THE PROBLEM: Among the lines below, how many have the word "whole"? The reply is that number alone.

SUPPLIED MATERIAL: Begin

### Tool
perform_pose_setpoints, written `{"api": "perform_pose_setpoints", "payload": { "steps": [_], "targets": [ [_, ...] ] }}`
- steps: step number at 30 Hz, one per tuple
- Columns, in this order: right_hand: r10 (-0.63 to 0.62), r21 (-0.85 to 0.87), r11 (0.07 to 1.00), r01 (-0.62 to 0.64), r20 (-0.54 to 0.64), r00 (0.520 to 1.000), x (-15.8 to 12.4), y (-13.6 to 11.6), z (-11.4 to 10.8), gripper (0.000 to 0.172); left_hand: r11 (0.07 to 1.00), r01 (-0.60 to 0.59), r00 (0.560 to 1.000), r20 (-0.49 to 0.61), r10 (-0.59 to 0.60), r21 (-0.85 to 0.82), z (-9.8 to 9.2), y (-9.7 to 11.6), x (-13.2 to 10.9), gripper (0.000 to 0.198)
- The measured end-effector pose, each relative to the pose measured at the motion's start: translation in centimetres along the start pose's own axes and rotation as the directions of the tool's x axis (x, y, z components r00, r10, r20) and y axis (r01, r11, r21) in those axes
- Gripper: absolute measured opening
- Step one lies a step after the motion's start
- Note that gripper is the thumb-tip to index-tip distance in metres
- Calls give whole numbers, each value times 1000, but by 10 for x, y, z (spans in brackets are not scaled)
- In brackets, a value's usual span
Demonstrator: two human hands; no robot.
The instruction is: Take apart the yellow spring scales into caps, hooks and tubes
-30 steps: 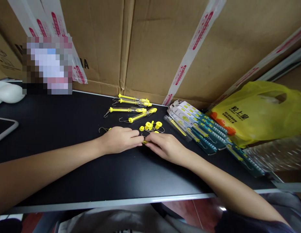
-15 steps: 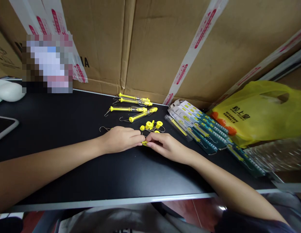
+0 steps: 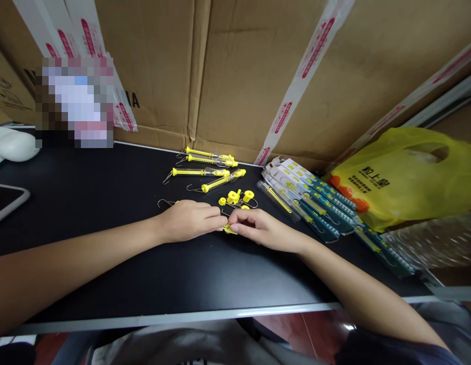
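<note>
A black surface point(image 3: 220, 284), trimmed with a pale strip along its near edge, stretches in front of the person. The bare stretch by that edge gives way to the two hands, which meet near the middle of the surface. The right hand point(image 3: 258, 229) pinches a small yellow piece point(image 3: 229, 229) between thumb and forefinger. The left hand point(image 3: 192, 220) lies with its fingers curled down together, their tips at the left end of the piece; I cannot tell what they grip, as the hand's own back hides it. A wire hook point(image 3: 166, 203) pokes out beyond the left hand (whether held or lying beneath is unclear).

Just past the hands sit loose yellow parts point(image 3: 232, 196), among thin metal hooks. Toward the left edge lies a white-rimmed device point(image 3: 8, 202) with a dark face. Toward the right edge, printed boxes point(image 3: 315, 197) overlap at a slant, and a yellow bag point(image 3: 410, 177) slumps beside them. Farther back, near the far edge, lie several yellow spring scales point(image 3: 199, 172), hooks pointing left. Cardboard point(image 3: 250, 76) sealed with red-and-white tape rises behind that edge.
</note>
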State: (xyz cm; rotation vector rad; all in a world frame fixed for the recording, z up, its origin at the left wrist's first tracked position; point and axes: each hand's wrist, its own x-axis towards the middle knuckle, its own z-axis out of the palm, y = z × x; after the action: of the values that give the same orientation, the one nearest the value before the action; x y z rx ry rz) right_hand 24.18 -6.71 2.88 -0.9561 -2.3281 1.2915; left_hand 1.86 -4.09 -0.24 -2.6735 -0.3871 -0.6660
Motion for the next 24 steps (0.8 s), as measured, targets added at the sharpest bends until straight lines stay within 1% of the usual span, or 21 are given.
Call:
{"api": "perform_pose_setpoints", "payload": {
  "steps": [3, 7, 13, 21, 24],
  "targets": [
    [38, 64, 997, -39, 20, 999, 1, -1, 1, 28, 1000, -1, 1000, 3, 1, 2, 0, 0, -1, 26],
    [75, 110, 991, -77, 27, 997, 1, -4, 2, 30, 1000, -1, 1000, 8, 1, -6, 1, 0, -1, 28],
    [72, 180, 981, -78, 43, 997, 1, -4, 2, 29, 1000, 10, 1000, -14, -10, -15, 0, 0, -1, 28],
    [112, 268, 955, -125, 67, 992, 0, 2, 2, 32, 1000, 26, 999, 30, -26, -4, -1, -1, -2, 30],
    [109, 308, 942, -133, 93, 990, -5, -1, 2, 31, 997, 68, 998, 23, -67, -31, 1, -2, -3, 27]
  ]
}}
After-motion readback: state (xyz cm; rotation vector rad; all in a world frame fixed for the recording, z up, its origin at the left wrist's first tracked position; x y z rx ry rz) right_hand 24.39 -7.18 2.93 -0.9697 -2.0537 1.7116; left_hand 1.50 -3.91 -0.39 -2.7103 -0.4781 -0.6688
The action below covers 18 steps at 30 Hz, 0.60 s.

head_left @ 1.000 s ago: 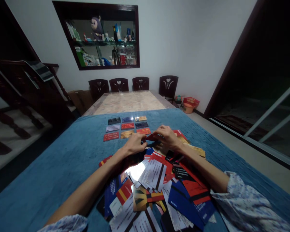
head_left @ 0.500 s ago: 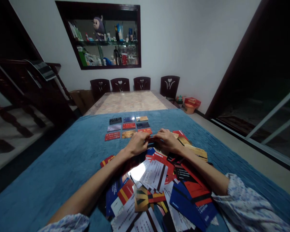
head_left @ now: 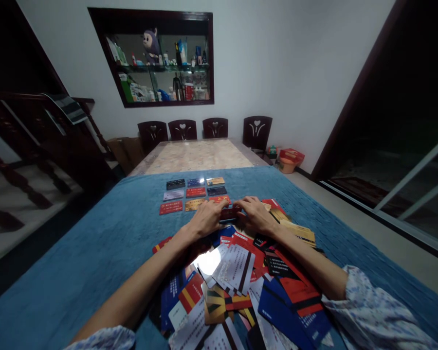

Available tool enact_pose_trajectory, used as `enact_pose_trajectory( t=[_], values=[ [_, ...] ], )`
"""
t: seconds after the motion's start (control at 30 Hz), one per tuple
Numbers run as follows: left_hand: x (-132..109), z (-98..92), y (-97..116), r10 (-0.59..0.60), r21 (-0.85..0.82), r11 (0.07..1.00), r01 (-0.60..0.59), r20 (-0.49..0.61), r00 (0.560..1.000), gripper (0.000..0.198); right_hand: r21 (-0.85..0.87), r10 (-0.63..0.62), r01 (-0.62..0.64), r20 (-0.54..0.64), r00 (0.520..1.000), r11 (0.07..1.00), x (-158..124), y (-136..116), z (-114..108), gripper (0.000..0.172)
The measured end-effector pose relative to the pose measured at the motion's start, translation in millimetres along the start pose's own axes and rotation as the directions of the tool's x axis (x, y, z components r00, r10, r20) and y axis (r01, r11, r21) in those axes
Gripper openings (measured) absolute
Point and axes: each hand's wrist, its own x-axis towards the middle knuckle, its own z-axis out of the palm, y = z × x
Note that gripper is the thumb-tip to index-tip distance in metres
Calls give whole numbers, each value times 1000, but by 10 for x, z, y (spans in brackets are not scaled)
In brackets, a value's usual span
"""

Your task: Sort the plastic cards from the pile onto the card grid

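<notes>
Between my two hands is a dark red card (head_left: 229, 213), tilted so that its face shows. My left hand (head_left: 205, 218) pinches its left end, and my right hand (head_left: 256, 214) has its fingers on the right end. Both hands are just above the far edge of a loose heap of cards (head_left: 235, 265) in white, red, blue, black and gold. Beyond them several cards lie flat in neat rows, among them a red card (head_left: 171, 207), a gold card (head_left: 194, 204) and a black card (head_left: 175, 184). My left hand is close to the nearest row.
A blue cloth (head_left: 105, 243) covers the near part of the long table (head_left: 204, 153). Dark chairs (head_left: 182, 130) line its far end. A glass-shelved niche (head_left: 168, 104) is in the wall, and a stair railing (head_left: 29, 141) stands at left.
The card between my hands has turned from nearly edge-on to showing its dark red face. My hands stay in about the same place, and the view has shifted slightly.
</notes>
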Motion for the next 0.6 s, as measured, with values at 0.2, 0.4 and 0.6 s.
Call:
enact_pose_trajectory(
  t=[0.2,0.4,0.6],
  values=[
    [-1,-55,-48,-38,-7,999,38,-16,999,42,-21,11,-11,-13,1000,1000,-8,-25,-8,27],
    [-3,-41,-64,-45,-27,999,44,-34,998,31,-26,2,-2,-9,1000,1000,0,-33,-13,25],
    [-3,-28,-72,-44,5,999,45,-34,998,24,-21,15,-15,10,1000,1000,-8,-41,-18,19]
  ],
)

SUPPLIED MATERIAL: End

YOUR SOLUTION: 2